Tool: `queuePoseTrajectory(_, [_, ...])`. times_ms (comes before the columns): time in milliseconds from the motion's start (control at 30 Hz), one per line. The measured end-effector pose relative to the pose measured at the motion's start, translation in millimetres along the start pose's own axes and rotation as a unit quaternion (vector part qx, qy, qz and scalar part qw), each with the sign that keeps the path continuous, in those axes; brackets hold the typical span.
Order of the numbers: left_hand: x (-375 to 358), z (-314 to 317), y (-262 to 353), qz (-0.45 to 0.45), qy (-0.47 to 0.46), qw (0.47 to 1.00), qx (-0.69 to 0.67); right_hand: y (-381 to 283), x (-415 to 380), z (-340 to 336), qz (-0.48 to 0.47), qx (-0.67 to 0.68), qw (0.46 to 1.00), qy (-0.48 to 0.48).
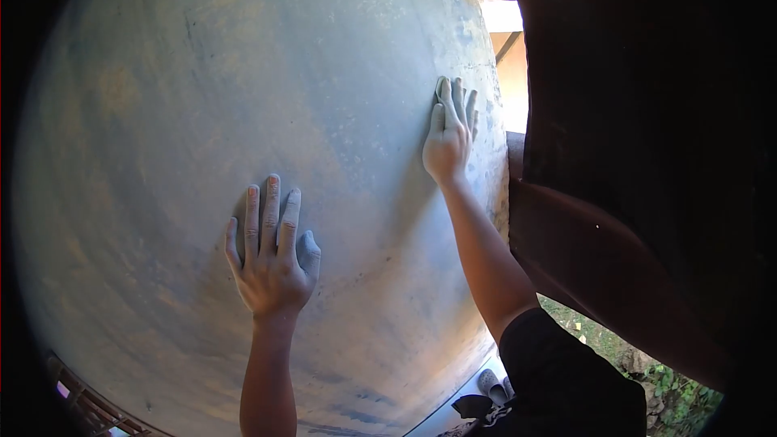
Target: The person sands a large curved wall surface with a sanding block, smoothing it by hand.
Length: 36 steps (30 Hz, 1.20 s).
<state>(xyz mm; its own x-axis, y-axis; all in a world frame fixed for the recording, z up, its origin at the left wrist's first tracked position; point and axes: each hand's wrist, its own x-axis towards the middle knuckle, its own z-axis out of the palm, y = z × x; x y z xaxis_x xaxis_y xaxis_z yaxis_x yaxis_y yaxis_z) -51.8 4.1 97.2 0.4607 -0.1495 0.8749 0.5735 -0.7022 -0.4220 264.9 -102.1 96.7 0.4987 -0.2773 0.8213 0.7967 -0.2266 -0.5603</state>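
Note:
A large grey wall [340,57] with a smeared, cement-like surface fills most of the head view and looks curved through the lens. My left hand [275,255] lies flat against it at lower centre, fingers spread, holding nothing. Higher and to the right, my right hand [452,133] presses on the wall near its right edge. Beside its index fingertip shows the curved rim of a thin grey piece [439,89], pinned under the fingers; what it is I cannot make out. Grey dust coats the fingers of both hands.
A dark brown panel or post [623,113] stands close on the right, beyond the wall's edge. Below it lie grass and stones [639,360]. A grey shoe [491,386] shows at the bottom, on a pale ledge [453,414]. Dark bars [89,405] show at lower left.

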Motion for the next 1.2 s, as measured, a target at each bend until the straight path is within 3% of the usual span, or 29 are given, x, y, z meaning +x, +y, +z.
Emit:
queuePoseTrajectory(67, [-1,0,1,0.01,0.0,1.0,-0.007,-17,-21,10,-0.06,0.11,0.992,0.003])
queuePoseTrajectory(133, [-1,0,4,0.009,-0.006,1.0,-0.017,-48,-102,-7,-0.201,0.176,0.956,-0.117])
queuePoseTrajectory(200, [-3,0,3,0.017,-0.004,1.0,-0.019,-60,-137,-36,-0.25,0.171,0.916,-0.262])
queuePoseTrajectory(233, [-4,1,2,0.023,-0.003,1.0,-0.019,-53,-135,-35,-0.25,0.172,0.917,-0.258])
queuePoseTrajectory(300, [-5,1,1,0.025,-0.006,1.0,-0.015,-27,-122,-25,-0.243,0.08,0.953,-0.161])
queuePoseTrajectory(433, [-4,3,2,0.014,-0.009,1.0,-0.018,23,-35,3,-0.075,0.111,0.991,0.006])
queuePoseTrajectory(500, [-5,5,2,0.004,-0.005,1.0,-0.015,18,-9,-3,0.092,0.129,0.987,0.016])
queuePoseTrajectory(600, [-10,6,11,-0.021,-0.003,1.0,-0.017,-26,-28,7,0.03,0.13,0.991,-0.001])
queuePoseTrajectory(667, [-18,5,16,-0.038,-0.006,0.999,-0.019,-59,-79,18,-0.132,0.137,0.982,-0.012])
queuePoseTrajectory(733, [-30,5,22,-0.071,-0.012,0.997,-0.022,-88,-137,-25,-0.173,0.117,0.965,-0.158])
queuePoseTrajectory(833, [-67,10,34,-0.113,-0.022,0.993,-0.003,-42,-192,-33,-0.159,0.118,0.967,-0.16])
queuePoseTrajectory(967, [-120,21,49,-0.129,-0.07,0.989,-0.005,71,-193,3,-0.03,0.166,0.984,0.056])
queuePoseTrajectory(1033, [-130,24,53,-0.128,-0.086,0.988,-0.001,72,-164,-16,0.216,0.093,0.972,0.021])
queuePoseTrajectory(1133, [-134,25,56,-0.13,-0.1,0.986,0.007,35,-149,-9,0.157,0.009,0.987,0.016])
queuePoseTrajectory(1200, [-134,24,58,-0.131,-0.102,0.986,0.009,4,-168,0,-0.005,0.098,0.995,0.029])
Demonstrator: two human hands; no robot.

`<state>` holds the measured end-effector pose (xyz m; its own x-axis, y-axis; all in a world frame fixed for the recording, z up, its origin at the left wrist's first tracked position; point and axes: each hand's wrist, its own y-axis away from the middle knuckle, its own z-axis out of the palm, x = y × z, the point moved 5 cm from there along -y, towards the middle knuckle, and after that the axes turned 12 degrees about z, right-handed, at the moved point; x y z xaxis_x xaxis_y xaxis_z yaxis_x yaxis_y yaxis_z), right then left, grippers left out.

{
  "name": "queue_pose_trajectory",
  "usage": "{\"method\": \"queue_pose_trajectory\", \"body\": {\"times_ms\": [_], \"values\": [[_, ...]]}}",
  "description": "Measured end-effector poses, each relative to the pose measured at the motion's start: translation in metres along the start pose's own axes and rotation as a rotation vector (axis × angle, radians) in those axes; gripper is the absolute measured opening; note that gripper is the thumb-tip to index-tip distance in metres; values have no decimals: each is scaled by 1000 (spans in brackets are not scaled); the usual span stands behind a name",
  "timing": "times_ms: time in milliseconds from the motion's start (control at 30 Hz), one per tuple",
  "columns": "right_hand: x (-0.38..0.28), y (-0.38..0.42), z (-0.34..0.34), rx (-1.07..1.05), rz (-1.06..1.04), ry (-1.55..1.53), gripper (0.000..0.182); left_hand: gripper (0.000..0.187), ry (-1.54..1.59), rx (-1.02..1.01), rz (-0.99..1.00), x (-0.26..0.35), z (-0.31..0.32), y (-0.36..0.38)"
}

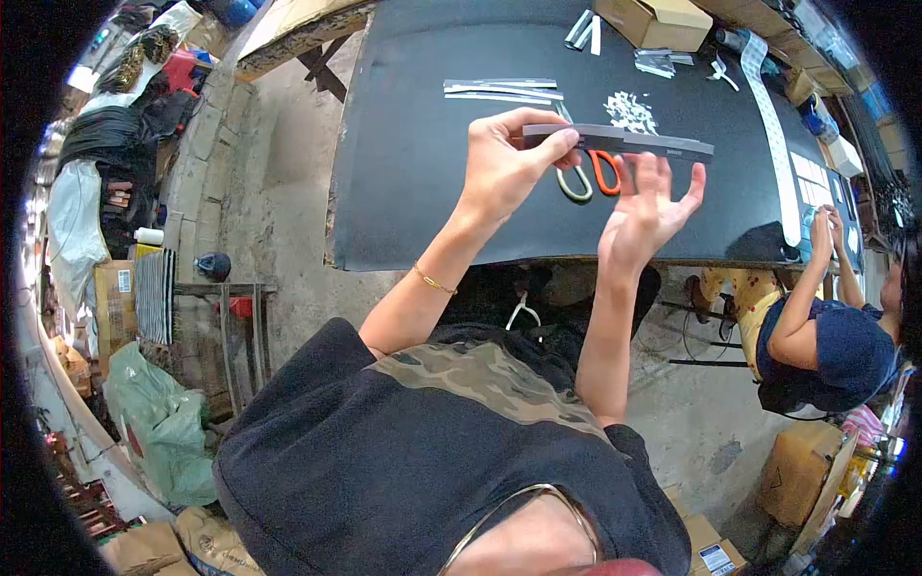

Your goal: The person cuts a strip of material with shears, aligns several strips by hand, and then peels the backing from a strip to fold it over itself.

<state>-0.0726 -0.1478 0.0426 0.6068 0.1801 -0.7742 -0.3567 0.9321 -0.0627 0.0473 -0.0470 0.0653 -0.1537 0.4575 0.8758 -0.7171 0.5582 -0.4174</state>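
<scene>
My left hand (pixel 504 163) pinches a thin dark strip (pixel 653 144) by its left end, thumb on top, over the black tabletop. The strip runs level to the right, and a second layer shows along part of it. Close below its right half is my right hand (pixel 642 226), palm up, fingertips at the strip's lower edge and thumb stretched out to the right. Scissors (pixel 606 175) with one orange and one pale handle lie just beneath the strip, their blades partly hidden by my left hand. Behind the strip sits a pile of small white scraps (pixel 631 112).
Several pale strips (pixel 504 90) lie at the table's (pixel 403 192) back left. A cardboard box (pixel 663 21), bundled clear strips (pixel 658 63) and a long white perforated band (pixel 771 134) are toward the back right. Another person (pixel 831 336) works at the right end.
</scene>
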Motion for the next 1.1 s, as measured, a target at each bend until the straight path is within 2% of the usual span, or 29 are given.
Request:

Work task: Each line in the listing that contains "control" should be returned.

Answer for this exercise:
Tool: `queuePoseTrajectory(_, [_, ...])`. times_ms (comes before the columns): time in milliseconds from the motion's start (control at 30 Hz), one per line. The measured end-effector pose relative to the pose measured at the motion's start, translation in millimetres along the start pose's own axes and rotation as a unit quaternion (vector part qx, qy, qz and scalar part qw), each with the sign that keeps the path continuous, in those axes; brackets hold the typical span.
  "timing": "times_ms: time in milliseconds from the motion's start (control at 30 Hz), one per tuple",

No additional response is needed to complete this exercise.